- _About this task_
Nothing but the lines from the first line of the entries through the line with "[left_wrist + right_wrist" should appear in the answer, transcribed exactly and free of pictures.

§ §

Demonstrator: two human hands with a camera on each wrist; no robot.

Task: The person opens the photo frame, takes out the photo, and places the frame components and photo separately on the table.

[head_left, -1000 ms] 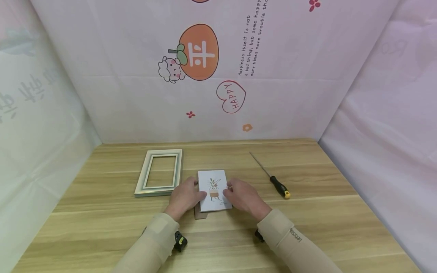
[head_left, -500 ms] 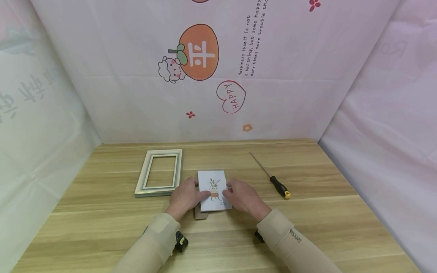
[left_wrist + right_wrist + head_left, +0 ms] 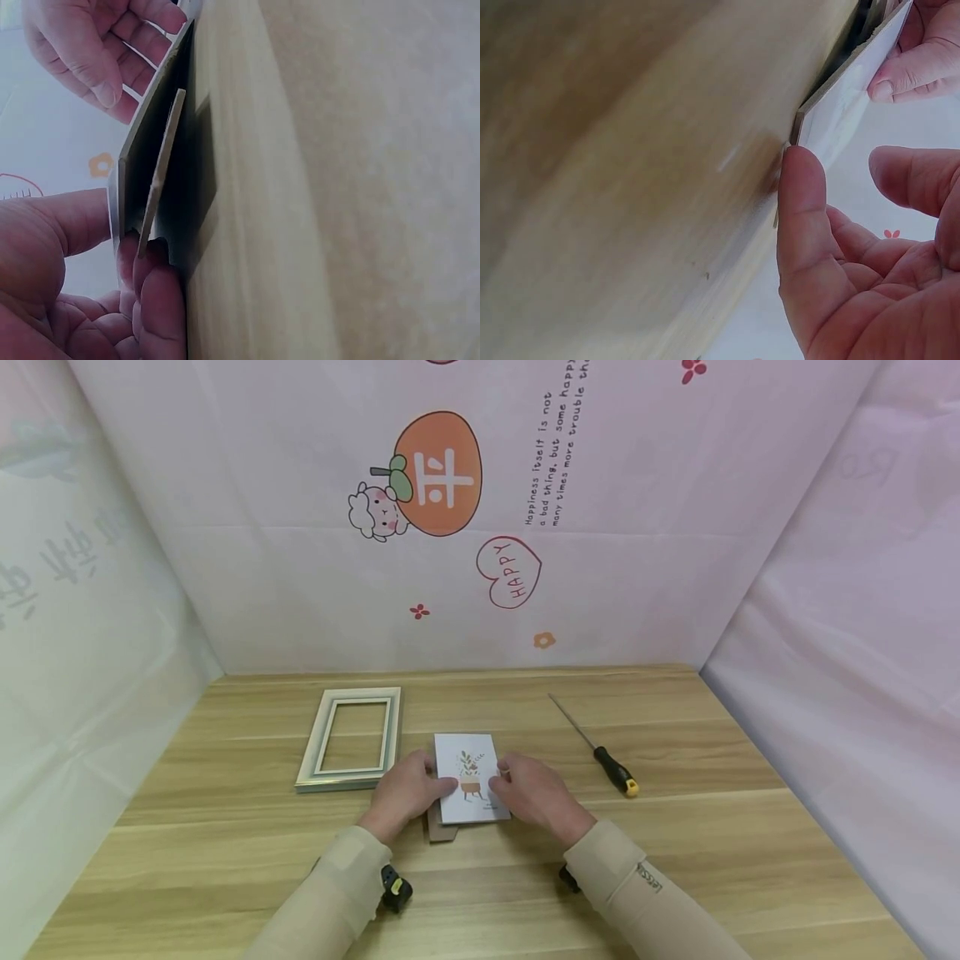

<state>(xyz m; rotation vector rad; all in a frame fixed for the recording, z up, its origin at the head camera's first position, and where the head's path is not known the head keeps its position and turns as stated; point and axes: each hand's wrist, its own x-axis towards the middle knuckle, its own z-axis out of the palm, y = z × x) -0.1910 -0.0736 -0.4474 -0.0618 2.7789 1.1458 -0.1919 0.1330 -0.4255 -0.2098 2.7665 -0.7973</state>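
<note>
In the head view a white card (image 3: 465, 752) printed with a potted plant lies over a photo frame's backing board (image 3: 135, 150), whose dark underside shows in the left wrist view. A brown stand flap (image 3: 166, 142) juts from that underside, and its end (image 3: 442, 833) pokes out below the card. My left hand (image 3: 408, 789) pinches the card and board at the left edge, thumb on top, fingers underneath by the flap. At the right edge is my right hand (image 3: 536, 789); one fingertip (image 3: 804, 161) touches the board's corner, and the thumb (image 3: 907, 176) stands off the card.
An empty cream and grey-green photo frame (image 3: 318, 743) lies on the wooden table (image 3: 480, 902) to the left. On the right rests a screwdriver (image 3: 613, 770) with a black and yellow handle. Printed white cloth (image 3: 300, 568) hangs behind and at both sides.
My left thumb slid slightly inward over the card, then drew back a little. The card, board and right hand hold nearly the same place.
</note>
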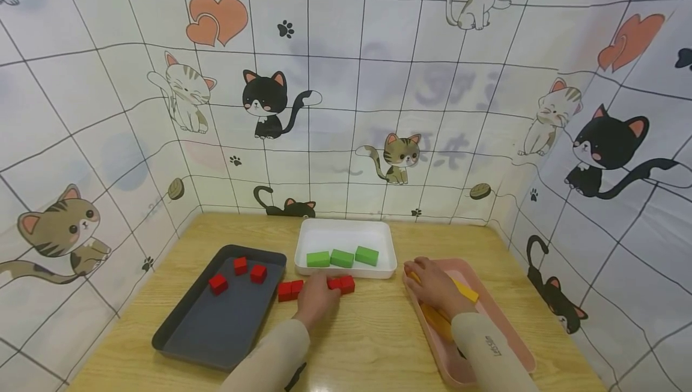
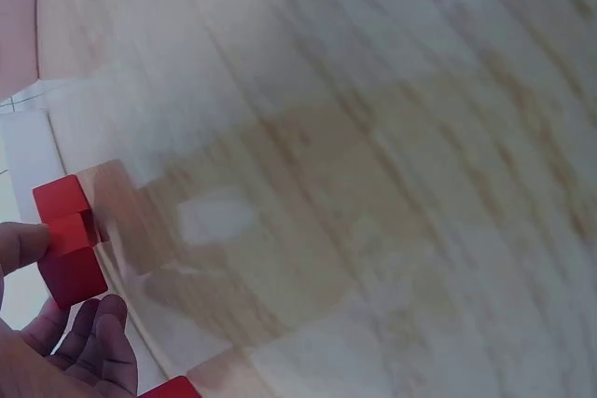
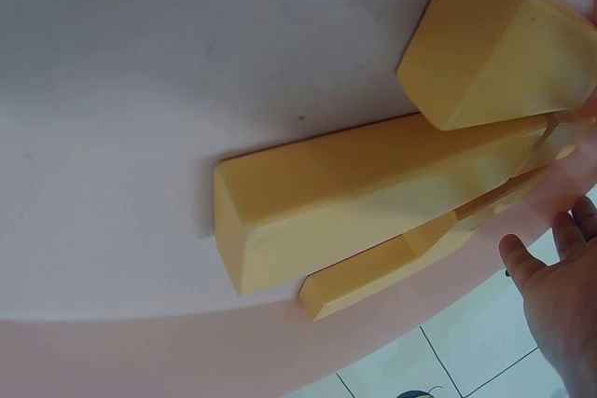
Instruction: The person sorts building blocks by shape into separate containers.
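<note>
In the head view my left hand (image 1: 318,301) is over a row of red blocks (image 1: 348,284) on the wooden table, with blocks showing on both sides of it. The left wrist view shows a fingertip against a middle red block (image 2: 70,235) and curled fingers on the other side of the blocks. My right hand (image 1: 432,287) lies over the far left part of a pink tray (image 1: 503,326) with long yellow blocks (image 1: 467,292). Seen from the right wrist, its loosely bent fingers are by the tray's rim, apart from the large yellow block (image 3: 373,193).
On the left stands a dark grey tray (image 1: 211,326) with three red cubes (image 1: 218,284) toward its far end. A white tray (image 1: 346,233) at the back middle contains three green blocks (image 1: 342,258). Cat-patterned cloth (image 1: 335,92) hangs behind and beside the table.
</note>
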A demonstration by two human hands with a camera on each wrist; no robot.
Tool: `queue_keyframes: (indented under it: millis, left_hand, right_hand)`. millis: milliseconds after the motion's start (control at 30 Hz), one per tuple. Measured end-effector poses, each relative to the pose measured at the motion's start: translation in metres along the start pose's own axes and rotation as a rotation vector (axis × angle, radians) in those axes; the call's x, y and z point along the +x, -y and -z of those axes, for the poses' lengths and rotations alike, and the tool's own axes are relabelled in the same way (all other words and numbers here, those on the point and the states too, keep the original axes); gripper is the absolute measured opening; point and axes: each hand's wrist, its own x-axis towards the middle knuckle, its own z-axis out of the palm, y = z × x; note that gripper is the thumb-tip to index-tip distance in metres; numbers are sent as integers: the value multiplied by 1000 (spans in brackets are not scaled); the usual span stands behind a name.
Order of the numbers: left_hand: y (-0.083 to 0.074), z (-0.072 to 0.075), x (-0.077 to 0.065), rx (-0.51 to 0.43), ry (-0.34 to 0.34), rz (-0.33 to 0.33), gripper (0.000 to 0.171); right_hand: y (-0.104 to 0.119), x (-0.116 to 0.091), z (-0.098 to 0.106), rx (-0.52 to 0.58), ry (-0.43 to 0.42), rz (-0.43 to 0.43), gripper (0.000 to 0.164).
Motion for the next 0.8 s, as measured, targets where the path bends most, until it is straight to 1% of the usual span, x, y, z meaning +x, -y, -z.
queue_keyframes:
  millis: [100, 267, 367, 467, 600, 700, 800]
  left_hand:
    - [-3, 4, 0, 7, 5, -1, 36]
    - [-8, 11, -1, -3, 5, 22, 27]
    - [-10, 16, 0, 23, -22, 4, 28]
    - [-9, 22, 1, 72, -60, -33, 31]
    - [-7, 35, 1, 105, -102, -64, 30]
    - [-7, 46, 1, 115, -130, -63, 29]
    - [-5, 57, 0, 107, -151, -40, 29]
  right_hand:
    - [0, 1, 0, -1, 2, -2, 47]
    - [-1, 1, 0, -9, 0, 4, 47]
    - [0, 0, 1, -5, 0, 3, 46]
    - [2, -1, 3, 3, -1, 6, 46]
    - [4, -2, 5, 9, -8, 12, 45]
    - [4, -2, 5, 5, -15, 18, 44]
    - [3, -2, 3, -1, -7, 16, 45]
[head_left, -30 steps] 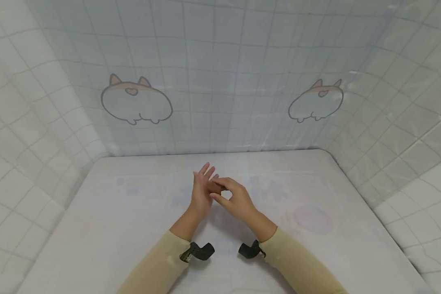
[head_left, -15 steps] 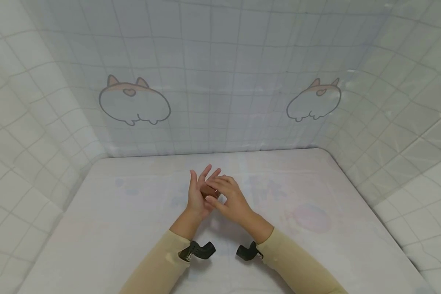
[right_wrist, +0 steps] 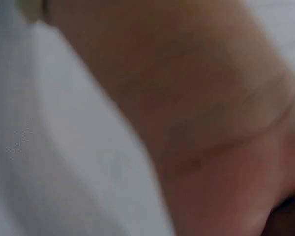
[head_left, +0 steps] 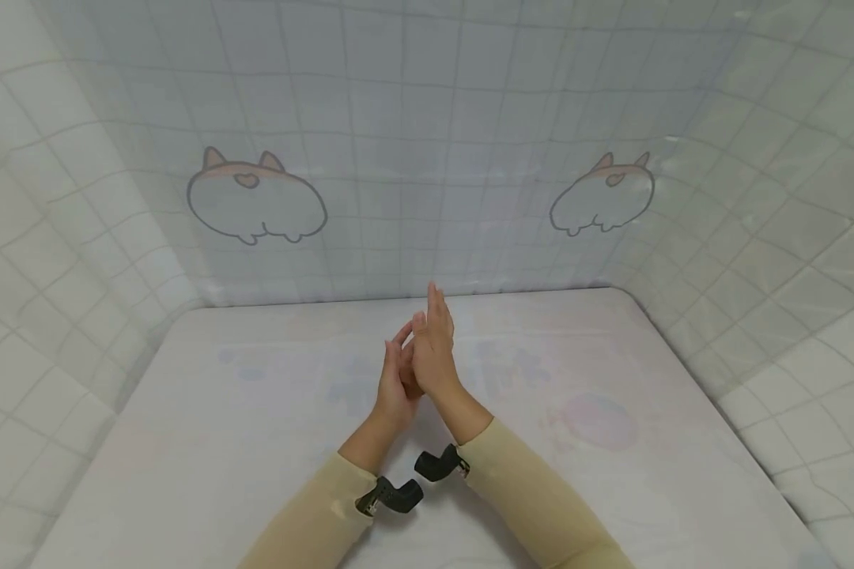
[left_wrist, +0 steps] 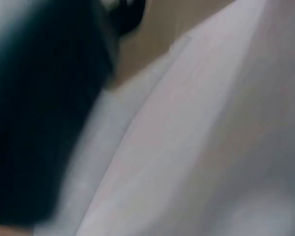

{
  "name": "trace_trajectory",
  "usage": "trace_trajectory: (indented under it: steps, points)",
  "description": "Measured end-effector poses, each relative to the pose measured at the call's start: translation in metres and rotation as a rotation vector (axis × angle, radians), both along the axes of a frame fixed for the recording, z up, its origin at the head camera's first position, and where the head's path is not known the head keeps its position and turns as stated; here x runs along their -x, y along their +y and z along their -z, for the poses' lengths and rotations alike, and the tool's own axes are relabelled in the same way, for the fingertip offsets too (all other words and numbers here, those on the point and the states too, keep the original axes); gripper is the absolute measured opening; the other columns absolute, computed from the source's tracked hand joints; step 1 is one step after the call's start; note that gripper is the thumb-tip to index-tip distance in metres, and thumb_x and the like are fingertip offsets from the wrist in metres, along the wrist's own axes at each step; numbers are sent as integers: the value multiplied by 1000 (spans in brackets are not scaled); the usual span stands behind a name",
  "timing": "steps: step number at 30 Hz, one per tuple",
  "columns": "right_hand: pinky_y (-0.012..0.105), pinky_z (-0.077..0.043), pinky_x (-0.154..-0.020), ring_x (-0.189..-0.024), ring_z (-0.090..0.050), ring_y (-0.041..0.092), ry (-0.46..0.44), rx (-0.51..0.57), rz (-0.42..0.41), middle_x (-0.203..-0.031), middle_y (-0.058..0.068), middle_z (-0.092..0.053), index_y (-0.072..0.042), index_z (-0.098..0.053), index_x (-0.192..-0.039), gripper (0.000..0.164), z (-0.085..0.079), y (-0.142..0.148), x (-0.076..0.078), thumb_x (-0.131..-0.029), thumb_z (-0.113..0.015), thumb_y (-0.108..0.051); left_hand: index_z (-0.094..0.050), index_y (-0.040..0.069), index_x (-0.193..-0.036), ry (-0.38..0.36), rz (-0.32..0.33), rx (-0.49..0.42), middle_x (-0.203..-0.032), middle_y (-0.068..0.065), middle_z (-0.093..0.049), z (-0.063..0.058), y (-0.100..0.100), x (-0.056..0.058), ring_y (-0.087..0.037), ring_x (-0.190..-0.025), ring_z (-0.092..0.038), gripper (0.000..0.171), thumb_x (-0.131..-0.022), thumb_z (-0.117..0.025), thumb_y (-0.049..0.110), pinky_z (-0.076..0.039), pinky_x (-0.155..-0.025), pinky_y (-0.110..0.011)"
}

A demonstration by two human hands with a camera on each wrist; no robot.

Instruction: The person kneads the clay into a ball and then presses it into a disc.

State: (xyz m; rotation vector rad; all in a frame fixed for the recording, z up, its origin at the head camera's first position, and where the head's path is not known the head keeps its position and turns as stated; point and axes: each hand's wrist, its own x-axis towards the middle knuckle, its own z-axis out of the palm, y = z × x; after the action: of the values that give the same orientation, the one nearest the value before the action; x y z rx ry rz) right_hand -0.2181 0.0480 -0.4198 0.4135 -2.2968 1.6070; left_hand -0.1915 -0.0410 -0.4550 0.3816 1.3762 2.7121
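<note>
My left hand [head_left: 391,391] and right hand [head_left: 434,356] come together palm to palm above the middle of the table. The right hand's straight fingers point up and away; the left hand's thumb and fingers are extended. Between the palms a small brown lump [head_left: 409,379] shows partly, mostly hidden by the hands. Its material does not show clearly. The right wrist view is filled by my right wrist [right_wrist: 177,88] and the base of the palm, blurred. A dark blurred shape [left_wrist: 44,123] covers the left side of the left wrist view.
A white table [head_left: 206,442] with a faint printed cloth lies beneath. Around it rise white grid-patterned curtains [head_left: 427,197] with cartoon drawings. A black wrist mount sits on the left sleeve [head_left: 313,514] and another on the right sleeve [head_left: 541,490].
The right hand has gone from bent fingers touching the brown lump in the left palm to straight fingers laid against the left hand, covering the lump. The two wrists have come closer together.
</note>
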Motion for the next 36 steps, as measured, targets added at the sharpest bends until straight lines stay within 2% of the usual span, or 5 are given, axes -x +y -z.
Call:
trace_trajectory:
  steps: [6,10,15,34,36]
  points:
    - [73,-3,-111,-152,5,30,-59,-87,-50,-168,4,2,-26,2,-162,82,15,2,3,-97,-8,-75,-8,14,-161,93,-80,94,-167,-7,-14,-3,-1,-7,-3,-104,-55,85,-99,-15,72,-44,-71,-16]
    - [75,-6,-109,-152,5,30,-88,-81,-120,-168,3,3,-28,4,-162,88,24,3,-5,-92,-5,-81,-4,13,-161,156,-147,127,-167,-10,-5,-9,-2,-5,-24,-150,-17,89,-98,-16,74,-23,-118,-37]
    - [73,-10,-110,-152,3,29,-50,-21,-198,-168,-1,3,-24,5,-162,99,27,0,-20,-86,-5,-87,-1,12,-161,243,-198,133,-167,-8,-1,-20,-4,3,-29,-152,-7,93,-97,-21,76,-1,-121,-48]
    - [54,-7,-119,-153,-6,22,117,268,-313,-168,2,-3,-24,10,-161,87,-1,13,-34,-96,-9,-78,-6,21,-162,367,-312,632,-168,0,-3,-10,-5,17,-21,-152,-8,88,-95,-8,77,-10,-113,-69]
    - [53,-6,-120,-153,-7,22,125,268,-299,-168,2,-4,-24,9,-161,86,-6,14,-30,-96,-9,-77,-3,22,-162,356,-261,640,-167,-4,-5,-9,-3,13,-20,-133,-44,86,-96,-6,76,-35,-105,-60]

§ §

- _Expected answer_
Demonstrator: two human hands with a camera on each wrist; no robot.

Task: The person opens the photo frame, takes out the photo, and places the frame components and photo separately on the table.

[head_left, -1000 ms] 
[head_left, -500 ms] 
[left_wrist + right_wrist + head_left, +0 ms] 

Reply complete, and nothing else is required.